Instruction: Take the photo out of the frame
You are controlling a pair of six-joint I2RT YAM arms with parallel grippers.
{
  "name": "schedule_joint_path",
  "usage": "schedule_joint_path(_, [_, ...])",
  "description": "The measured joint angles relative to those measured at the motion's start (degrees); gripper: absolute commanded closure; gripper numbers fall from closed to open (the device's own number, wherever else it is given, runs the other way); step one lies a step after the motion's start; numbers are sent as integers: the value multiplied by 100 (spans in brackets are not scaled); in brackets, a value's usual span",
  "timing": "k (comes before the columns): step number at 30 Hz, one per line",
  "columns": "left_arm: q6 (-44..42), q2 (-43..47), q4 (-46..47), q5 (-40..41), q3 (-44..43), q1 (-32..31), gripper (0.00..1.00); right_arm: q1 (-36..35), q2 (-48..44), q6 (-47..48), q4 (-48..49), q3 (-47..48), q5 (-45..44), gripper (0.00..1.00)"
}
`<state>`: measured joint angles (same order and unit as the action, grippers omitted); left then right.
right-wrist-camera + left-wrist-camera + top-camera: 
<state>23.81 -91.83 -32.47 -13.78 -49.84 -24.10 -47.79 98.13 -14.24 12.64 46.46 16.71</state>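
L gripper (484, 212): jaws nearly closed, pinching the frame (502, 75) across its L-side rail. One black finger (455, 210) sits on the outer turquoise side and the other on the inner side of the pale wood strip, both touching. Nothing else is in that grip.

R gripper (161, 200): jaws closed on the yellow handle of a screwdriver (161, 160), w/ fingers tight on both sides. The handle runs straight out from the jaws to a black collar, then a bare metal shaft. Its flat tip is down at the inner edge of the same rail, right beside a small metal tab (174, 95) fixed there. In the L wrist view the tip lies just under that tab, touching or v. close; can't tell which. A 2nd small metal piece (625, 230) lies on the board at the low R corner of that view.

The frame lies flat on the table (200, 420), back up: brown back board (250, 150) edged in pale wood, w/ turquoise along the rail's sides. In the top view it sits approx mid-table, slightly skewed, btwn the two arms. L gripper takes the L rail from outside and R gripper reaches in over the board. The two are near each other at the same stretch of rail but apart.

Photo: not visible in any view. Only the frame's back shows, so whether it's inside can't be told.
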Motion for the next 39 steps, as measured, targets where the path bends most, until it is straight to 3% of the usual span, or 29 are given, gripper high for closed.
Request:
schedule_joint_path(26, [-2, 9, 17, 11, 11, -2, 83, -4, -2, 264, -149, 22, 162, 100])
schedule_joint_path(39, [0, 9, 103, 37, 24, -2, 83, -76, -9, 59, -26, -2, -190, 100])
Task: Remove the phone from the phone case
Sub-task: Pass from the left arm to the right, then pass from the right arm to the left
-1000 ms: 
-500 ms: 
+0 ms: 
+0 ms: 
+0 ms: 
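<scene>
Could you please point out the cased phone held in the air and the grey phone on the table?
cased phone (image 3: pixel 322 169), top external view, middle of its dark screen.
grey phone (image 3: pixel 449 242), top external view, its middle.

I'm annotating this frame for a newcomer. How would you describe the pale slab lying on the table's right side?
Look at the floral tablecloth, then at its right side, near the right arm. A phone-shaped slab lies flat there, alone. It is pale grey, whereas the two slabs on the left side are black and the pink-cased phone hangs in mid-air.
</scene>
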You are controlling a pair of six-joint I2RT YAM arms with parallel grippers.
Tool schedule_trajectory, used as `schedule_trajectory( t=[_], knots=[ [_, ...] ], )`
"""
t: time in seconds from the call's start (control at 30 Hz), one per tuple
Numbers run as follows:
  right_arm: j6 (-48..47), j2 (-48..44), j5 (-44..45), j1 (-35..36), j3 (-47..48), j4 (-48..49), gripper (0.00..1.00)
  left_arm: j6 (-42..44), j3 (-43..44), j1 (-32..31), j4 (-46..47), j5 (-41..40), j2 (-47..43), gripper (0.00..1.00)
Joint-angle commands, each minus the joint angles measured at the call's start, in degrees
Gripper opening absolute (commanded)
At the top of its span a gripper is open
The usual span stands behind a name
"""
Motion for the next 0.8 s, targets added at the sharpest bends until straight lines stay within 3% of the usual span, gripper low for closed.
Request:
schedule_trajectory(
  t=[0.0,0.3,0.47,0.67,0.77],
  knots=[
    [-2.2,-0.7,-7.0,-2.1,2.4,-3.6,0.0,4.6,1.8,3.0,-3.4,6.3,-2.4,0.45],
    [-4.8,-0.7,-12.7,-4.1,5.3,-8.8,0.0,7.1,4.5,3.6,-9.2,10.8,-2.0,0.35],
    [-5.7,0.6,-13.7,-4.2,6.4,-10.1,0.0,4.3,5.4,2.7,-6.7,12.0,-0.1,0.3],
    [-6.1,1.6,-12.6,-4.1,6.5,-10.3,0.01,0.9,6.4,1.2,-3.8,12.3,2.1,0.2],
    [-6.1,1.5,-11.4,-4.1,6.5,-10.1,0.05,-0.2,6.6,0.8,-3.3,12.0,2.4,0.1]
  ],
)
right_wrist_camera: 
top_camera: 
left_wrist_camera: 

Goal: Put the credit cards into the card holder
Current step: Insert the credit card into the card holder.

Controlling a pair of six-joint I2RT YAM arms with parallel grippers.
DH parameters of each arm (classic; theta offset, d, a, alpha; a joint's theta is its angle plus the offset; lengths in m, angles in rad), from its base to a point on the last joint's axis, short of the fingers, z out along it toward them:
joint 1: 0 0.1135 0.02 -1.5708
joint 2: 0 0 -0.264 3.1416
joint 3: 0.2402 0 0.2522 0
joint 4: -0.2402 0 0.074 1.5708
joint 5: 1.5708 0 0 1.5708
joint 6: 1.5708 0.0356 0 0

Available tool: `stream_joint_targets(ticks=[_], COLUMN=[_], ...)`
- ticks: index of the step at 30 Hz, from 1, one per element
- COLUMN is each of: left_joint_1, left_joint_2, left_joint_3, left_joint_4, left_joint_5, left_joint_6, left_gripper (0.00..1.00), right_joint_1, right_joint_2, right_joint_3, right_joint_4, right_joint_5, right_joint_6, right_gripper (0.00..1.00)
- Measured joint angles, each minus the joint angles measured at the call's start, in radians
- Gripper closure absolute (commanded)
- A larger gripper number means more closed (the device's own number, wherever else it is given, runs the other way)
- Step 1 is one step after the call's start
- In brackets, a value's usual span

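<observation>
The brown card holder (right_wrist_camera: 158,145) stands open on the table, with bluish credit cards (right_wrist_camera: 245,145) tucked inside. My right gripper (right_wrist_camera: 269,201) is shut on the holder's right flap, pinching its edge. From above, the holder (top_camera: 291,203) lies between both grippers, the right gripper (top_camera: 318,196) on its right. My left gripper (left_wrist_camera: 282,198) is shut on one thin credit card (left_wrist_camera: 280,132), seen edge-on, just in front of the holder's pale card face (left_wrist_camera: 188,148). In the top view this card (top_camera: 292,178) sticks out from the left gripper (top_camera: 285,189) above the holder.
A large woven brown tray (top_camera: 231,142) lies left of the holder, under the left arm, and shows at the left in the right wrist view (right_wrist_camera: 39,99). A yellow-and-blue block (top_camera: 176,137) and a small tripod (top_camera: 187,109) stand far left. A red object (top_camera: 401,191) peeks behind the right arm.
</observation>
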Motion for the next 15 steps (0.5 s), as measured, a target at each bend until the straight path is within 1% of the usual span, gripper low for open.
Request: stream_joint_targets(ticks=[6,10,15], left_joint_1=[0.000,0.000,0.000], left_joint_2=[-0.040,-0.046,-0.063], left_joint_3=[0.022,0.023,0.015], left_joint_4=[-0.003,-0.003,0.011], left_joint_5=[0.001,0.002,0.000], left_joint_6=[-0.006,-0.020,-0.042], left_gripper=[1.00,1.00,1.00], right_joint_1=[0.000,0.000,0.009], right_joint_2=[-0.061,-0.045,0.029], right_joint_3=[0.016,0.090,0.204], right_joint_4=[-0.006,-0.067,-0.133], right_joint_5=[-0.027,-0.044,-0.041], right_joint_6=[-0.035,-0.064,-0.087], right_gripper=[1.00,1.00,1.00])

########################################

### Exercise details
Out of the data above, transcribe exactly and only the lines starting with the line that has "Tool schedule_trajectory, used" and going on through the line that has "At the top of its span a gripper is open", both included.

### Finished task
Tool schedule_trajectory, used as `schedule_trajectory( t=[_], knots=[ [_, ...] ], )`
"""
t: time in seconds from the call's start (control at 30 Hz), one per tuple
Numbers run as follows:
  right_arm: j6 (-48..47), j2 (-48..44), j5 (-44..45), j1 (-35..36), j3 (-47..48), j4 (-48..49), gripper (0.00..1.00)
  left_arm: j6 (-42..44), j3 (-43..44), j1 (-32..31), j4 (-46..47), j5 (-41..40), j2 (-47..43), gripper (0.00..1.00)
Joint-angle commands, each minus the joint angles measured at the call's start, in degrees
Gripper opening absolute (commanded)
At the top of its span a gripper is open

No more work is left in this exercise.